Why combine DNA, blood, and gut testing instead of using one test?

Each test answers a different question. DNA shows long-term genetic tendencies. Blood tests show current biological status. Gut microbiome testing shows digestive and microbial influences.

Combining all three allows results to be interpreted in context, reducing the risk of over- or under-reacting to isolated markers.

Can health data be useful if you feel fit and healthy?
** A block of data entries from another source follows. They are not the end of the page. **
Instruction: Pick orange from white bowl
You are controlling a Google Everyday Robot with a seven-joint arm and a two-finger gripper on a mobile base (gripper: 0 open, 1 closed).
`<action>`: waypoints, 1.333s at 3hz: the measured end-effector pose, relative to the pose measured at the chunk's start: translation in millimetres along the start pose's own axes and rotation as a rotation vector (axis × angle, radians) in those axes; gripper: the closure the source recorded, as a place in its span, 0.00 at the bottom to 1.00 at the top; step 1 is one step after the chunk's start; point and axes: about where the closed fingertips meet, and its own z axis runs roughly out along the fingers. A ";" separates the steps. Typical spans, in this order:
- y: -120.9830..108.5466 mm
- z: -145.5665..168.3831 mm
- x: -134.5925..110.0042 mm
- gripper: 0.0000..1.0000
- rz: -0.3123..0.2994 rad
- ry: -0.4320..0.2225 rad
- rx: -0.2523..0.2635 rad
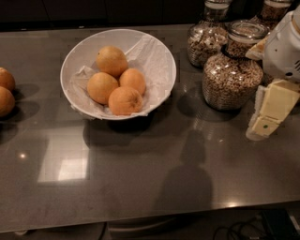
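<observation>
Dark glossy counter [140, 187], lit from above. One white bowl [161, 56] sits left of centre toward the far side, lined with crumpled white paper [147, 49]. Four round fruits lie in the bowl, packed together and touching. The orange [125, 100], the deepest in colour, lies nearest against the near rim with a small dark dimple on its right side. The three paler fruits: one to its left [101, 87], one just behind it [133, 79], one at the far side of the cluster [111, 60]. Two more orange fruits [5, 89] lie on the counter at the left edge, one behind the other, well apart from the bowl. Three glass jars of grain stand at far right: a large round one [232, 79] closest, a second [208, 42] behind it to the left, a third [276, 11] at the far right corner, partly hidden. The gripper [265, 123], cream-coloured below a white arm housing [283, 47], hangs at the right edge just beside the large jar, well apart from the bowl and all the fruit. How far it is open cannot be told from this angle. A small dark dot marks its lower end.
</observation>
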 end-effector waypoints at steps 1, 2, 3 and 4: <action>3.5 18.1 -34.1 0.00 -0.015 -0.086 -0.014; 6.6 26.6 -82.5 0.00 -0.069 -0.176 -0.013; 6.6 26.7 -82.6 0.00 -0.069 -0.177 -0.012; 4.7 38.0 -93.8 0.00 -0.057 -0.240 0.002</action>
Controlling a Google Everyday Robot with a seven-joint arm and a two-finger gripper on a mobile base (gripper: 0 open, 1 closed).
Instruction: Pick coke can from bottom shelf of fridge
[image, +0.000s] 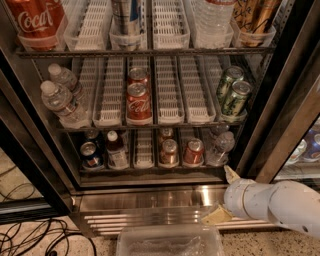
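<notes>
The coke can (193, 151), red with a silver top, stands at the front of the bottom shelf (145, 171) of the fridge (150, 199), right of centre. A duller brownish-red can (169, 152) is just left of it. My gripper (223, 195) is on a white arm at the lower right, outside the fridge in front of its steel base. It sits below and to the right of the coke can, not touching it. Its tan fingers (216, 216) are spread apart and hold nothing.
On the bottom shelf a clear water bottle (220, 148) stands right of the coke can, and a dark blue can (91, 155) and a small bottle (116, 150) stand at the left. Upper racks hold more cans and bottles. A clear plastic bin (170, 241) lies on the floor below.
</notes>
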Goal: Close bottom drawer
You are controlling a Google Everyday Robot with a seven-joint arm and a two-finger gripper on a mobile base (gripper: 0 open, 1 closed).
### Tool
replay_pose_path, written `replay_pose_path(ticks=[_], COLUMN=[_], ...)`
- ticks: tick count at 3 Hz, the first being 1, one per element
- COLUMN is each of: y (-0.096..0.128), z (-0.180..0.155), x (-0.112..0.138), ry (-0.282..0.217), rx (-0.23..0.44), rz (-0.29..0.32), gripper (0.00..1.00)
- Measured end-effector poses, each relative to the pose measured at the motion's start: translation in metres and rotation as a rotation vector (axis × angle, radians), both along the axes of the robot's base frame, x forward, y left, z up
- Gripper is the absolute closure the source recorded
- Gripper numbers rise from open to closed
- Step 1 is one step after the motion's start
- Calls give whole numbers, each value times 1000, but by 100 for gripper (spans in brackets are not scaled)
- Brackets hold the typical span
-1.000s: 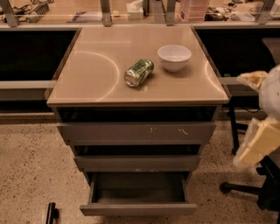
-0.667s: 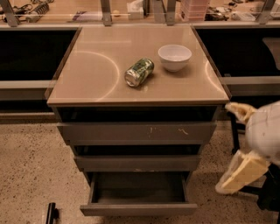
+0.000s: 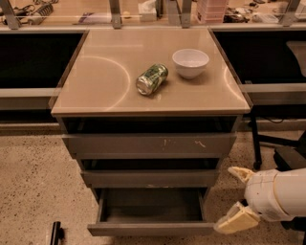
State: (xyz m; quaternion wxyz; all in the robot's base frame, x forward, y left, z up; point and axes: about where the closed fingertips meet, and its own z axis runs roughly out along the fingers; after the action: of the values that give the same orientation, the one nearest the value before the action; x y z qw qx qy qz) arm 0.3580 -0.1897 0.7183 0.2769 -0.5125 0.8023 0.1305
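Found the shallow grey flat-fronted bottom drawer point(image 3: 150, 229) pulled out at the foot of the grey three-drawer cabinet point(image 3: 148, 144), box interior exposed. Observed the cream-fingered white gripper point(image 3: 238, 196) low at right, near the drawer's front right corner, apart from it, fingers spread and grasping nothing. Noted a green metal can point(image 3: 151, 79) lying on its side beside a round white bowl point(image 3: 190, 62) on the tan top point(image 3: 95, 86).

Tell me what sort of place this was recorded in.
Probably an office or lab workspace: a grey drawer cabinet with its bottom drawer open, a cluttered bench behind, an office chair. The gripper hangs open beside that drawer.
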Motion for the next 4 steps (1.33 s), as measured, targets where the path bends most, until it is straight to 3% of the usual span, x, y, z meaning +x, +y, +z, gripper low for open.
replay_pose_path(ticks=[3, 4], y=[0, 0], z=[1, 1], x=[0, 0], ry=[-2, -2], rx=[-2, -2], rz=[1, 1], gripper=[88, 100])
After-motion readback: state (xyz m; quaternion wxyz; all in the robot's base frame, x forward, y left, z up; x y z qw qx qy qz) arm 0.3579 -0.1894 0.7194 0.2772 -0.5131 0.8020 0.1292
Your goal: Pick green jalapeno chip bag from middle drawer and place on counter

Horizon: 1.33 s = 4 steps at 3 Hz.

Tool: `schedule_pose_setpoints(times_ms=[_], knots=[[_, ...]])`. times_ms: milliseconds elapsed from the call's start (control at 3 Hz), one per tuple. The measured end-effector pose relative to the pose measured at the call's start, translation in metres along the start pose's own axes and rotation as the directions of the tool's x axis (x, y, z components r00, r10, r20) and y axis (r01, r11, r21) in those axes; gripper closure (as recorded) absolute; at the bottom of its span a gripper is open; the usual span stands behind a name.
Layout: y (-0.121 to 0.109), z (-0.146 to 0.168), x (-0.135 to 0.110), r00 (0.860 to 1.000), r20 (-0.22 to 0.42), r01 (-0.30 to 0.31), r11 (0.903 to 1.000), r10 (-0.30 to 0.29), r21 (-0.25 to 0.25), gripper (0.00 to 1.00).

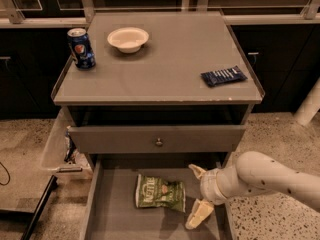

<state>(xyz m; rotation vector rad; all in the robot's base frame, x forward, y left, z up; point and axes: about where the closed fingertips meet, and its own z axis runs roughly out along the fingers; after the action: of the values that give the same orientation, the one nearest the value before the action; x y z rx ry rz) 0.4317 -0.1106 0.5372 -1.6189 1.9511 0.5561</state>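
In the camera view, the middle drawer (112, 215) stands pulled out at the bottom of the cabinet. The green jalapeno chip bag (160, 192) lies flat on its bare grey bottom, about centre, its long side running from 9 to 3 o'clock. The gripper (198, 193) hangs just beside the bag at its 3 o'clock end, inside the drawer's right half. Its two pale fingers (199, 214) are spread wide, one toward 12 o'clock and one toward 6, with nothing between them. Above, a drawer front (159, 139) with a small knob overhangs the back of the open drawer.

The step in hand looks like the approach to the grasp. To do it well, the spread fingers should slide toward 9 o'clock until the bag's near seam sits between them, then press in across its short side. The foil will likely crumple, so a bite well past the seam seems safer. The lift should clear that overhanging front.

On the counter (165, 69) a soda can (81, 48) stands at 10 o'clock, a bowl (128, 38) at 11 and a dark-blue bar (223, 76) at 3. The middle is bare for the placing.
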Motion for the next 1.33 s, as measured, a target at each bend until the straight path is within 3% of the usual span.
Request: schedule_pose_setpoints(times_ms=[333,667,1333], knots=[[-0.005,0.026,0.009,0.998,0.051,0.035,0.9992,-0.036,0.019,0.00],[-0.009,0.071,0.027,0.998,0.049,0.038,0.9992,-0.037,-0.011,0.00],[-0.007,0.079,0.029,0.998,0.057,0.018,0.9996,-0.016,-0.024,0.00]])
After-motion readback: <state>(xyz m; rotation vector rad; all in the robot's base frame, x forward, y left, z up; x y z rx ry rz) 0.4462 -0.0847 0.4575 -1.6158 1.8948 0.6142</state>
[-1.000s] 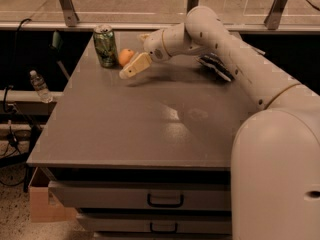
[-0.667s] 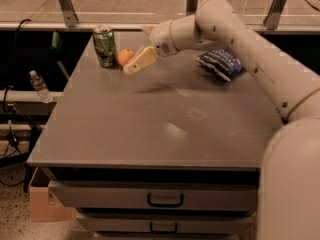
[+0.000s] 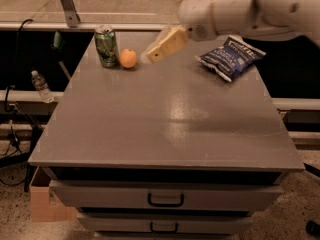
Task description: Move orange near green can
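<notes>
The orange (image 3: 128, 58) sits on the grey table (image 3: 165, 129) at the back left, right beside the green can (image 3: 106, 46), which stands upright just left of it. My gripper (image 3: 159, 48) hovers above the table a short way right of the orange, apart from it. It is open and holds nothing. The white arm reaches in from the upper right.
A blue chip bag (image 3: 230, 57) lies at the back right of the table. A plastic water bottle (image 3: 41, 86) stands on a low ledge left of the table. Drawers (image 3: 165, 200) with handles are under the front edge.
The gripper has pulled up and to the right, away from the orange, which stays on the table beside the can. The view has shifted, so the chip bag shows fully.
</notes>
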Action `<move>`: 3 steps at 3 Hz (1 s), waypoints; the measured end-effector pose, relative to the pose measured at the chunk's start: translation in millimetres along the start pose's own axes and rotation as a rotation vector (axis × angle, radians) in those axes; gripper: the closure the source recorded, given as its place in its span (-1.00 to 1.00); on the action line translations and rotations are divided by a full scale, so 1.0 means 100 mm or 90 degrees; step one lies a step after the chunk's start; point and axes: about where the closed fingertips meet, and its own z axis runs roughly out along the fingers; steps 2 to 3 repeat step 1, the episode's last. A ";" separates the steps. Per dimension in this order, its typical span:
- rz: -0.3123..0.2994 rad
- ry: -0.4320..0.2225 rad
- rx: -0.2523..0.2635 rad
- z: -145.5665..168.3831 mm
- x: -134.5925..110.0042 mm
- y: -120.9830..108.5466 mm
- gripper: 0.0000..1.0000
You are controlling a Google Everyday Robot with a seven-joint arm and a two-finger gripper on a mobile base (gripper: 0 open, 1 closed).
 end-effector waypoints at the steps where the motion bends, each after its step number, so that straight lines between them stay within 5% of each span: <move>1: -0.017 0.017 0.049 -0.53 -0.03 -0.04 -1.00; 3: -0.017 0.017 0.049 -0.53 -0.03 -0.04 -1.00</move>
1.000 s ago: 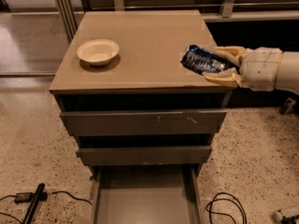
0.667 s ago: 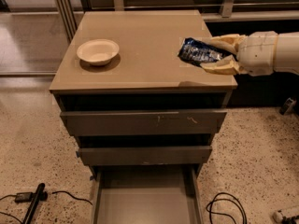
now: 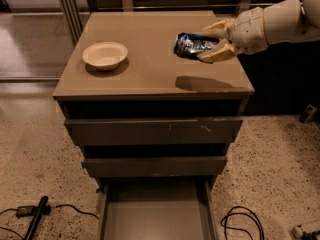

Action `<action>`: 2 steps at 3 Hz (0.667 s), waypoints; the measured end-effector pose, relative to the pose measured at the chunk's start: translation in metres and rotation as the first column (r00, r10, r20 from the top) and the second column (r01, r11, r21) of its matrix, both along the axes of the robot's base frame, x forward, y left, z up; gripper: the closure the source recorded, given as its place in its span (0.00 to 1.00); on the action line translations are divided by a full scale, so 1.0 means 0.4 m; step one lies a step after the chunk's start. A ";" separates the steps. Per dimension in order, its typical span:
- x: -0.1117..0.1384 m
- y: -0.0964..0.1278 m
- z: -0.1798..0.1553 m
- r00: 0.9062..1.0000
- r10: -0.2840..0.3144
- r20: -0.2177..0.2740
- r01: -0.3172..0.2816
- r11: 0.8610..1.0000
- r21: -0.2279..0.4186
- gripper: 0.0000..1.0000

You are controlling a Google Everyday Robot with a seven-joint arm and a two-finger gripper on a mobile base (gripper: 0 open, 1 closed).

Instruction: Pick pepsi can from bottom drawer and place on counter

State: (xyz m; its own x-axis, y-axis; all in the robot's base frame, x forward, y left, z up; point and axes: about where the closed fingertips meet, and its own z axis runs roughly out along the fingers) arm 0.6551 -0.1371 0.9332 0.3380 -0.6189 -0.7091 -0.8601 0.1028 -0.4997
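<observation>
Here we see the cream two-finger gripper (image 3: 209, 46) pinching the small dark-blue pepsi can (image 3: 191, 45) above the right side of the glossy tan-beige table (image 3: 150, 71), its shadow beneath; the shallow grey bottom drawer (image 3: 155, 219) stands pulled out.

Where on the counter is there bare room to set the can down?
The gripper holds the pepsi can above the counter's right side. Bare: the middle between white bowl and can, plus the front strip. Only the bowl's spot, left, is taken.

Arm extends in from right; gripper (image 3: 203, 45) aloft, fingers clamped around pepsi can (image 3: 188, 45)
</observation>
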 end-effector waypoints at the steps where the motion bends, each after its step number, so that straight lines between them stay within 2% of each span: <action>1: 0.059 0.053 -0.074 0.998 0.021 -0.064 -0.023 0.999 -0.031 1.00; 2: 0.092 0.066 -0.136 0.996 0.006 -0.089 -0.012 0.998 -0.062 1.00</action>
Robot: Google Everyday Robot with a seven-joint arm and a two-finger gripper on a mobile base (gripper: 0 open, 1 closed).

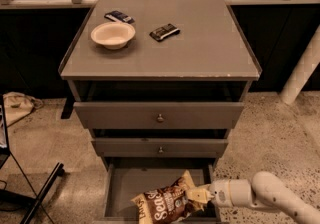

Yes. Health testing isn’t only about identifying problems. For many people, it confirms what’s working, highlights areas that may benefit from proactive support, and provides a clearer baseline for tracking change over time.

How often should blood and gut tests be repeated?

Blood and gut biomarkers can change over weeks to months in response to diet, sleep, stress, and lifestyle. Repeating these tests periodically allows trends to be tracked and helps distinguish short-term fluctuation from meaningful change.

Do methylated supplements matter?

For people with reduced methylation efficiency, using nutrients in methylated forms (such as methylated B vitamins) can support bioavailability and utilisation. This is particularly relevant when DNA and blood results both point to increased methylation demand.

Conclusion

Health insights become easier to work with when they stop arriving in isolation.

By looking across DNA, blood biomarkers, and gut microbiome data, patterns start to emerge that wouldn’t be obvious from a single result. That broader view doesn’t demand constant change but it does make it easier to understand how the body is functioning as a whole, and how to support it more intentionally.